[EXERCISE] For every line below, set down an identical copy.

Dataset records:
● ● ● ● ● ● ●
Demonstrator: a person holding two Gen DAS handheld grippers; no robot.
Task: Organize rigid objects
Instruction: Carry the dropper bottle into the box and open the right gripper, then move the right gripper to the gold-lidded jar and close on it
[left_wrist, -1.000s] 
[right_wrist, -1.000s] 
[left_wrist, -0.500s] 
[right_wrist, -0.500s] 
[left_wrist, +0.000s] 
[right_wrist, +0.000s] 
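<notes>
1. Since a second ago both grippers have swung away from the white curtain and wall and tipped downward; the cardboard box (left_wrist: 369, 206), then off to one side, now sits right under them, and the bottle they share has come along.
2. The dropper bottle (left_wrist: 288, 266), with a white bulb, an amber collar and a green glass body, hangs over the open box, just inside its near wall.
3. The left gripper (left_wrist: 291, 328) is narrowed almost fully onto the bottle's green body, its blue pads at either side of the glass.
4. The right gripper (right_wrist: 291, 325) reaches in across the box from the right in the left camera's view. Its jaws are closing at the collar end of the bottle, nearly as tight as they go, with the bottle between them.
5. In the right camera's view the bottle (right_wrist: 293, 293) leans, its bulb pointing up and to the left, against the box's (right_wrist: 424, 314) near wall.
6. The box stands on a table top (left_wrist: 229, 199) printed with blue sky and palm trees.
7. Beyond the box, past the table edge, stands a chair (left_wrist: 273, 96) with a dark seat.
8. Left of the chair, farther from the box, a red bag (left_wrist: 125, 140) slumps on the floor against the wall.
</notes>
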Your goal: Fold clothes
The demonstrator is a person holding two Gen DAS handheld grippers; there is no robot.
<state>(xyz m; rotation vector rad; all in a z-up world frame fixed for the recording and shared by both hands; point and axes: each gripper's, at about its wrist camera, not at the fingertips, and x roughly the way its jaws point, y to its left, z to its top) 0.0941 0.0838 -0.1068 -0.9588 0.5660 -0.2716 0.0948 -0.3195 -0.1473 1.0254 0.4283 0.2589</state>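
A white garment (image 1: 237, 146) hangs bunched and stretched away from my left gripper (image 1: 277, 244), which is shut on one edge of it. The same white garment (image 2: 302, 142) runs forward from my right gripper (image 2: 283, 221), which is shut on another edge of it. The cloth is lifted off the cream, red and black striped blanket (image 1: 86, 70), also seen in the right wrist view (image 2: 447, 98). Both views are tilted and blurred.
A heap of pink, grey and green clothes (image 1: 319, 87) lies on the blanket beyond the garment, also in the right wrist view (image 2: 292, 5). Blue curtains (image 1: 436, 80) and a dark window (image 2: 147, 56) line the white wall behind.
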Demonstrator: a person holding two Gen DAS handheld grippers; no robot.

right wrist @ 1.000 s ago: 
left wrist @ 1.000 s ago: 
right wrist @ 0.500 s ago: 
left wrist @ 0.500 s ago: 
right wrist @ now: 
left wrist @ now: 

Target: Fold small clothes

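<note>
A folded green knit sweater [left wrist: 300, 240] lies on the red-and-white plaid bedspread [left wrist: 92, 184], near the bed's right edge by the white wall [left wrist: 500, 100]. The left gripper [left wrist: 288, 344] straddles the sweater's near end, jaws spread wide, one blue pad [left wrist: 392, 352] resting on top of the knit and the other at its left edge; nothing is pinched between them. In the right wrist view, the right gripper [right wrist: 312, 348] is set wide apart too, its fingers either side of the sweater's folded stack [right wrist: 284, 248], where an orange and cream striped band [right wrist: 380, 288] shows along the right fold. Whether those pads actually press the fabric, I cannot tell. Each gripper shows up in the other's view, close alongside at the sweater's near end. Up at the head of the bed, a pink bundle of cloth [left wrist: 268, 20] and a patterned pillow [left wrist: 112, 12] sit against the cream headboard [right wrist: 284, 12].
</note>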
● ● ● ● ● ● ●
[RESPONSE TO THIS TASK]
Demonstrator: a person holding two Gen DAS handheld grippers; no robot.
Task: Organize rigid objects
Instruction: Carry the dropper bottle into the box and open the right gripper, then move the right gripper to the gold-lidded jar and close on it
[left_wrist, -1.000s] 
[right_wrist, -1.000s] 
[left_wrist, -0.500s] 
[right_wrist, -0.500s] 
[left_wrist, +0.000s] 
[right_wrist, +0.000s] 
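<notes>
1. Since a second ago both grippers have swung away from the white curtain and wall and tipped downward; the cardboard box (left_wrist: 369, 206), then off to one side, now sits right under them, and the bottle they share has come along.
2. The dropper bottle (left_wrist: 288, 266), with a white bulb, an amber collar and a green glass body, hangs over the open box, just inside its near wall.
3. The left gripper (left_wrist: 291, 328) is narrowed almost fully onto the bottle's green body, its blue pads at either side of the glass.
4. The right gripper (right_wrist: 291, 325) reaches in across the box from the right in the left camera's view. Its jaws are closing at the collar end of the bottle, nearly as tight as they go, with the bottle between them.
5. In the right camera's view the bottle (right_wrist: 293, 293) leans, its bulb pointing up and to the left, against the box's (right_wrist: 424, 314) near wall.
6. The box stands on a table top (left_wrist: 229, 199) printed with blue sky and palm trees.
7. Beyond the box, past the table edge, stands a chair (left_wrist: 273, 96) with a dark seat.
8. Left of the chair, farther from the box, a red bag (left_wrist: 125, 140) slumps on the floor against the wall.
</notes>
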Your goal: Fold clothes
The demonstrator is a person holding two Gen DAS handheld grippers; there is no robot.
<state>(xyz m; rotation vector rad; all in a z-up world frame fixed for the recording and shared by both hands; point and axes: each gripper's, at about its wrist camera, not at the fingertips, and x roughly the way its jaws point, y to its left, z to its top) 0.0941 0.0838 -0.1068 -0.9588 0.5660 -0.2716 0.0948 -0.3195 -0.1473 1.0254 0.4283 0.2589</state>
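A white garment (image 1: 237, 146) hangs bunched and stretched away from my left gripper (image 1: 277, 244), which is shut on one edge of it. The same white garment (image 2: 302, 142) runs forward from my right gripper (image 2: 283, 221), which is shut on another edge of it. The cloth is lifted off the cream, red and black striped blanket (image 1: 86, 70), also seen in the right wrist view (image 2: 447, 98). Both views are tilted and blurred.
A heap of pink, grey and green clothes (image 1: 319, 87) lies on the blanket beyond the garment, also in the right wrist view (image 2: 292, 5). Blue curtains (image 1: 436, 80) and a dark window (image 2: 147, 56) line the white wall behind.
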Demonstrator: a person holding two Gen DAS handheld grippers; no robot.

right wrist @ 1.000 s ago: 
left wrist @ 1.000 s ago: 
right wrist @ 0.500 s ago: 
left wrist @ 0.500 s ago: 
right wrist @ now: 
left wrist @ now: 

Target: Fold small clothes

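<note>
A folded green knit sweater [left wrist: 300, 240] lies on the red-and-white plaid bedspread [left wrist: 92, 184], near the bed's right edge by the white wall [left wrist: 500, 100]. The left gripper [left wrist: 288, 344] straddles the sweater's near end, jaws spread wide, one blue pad [left wrist: 392, 352] resting on top of the knit and the other at its left edge; nothing is pinched between them. In the right wrist view, the right gripper [right wrist: 312, 348] is set wide apart too, its fingers either side of the sweater's folded stack [right wrist: 284, 248], where an orange and cream striped band [right wrist: 380, 288] shows along the right fold. Whether those pads actually press the fabric, I cannot tell. Each gripper shows up in the other's view, close alongside at the sweater's near end. Up at the head of the bed, a pink bundle of cloth [left wrist: 268, 20] and a patterned pillow [left wrist: 112, 12] sit against the cream headboard [right wrist: 284, 12].
</note>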

Nothing further is required of this output.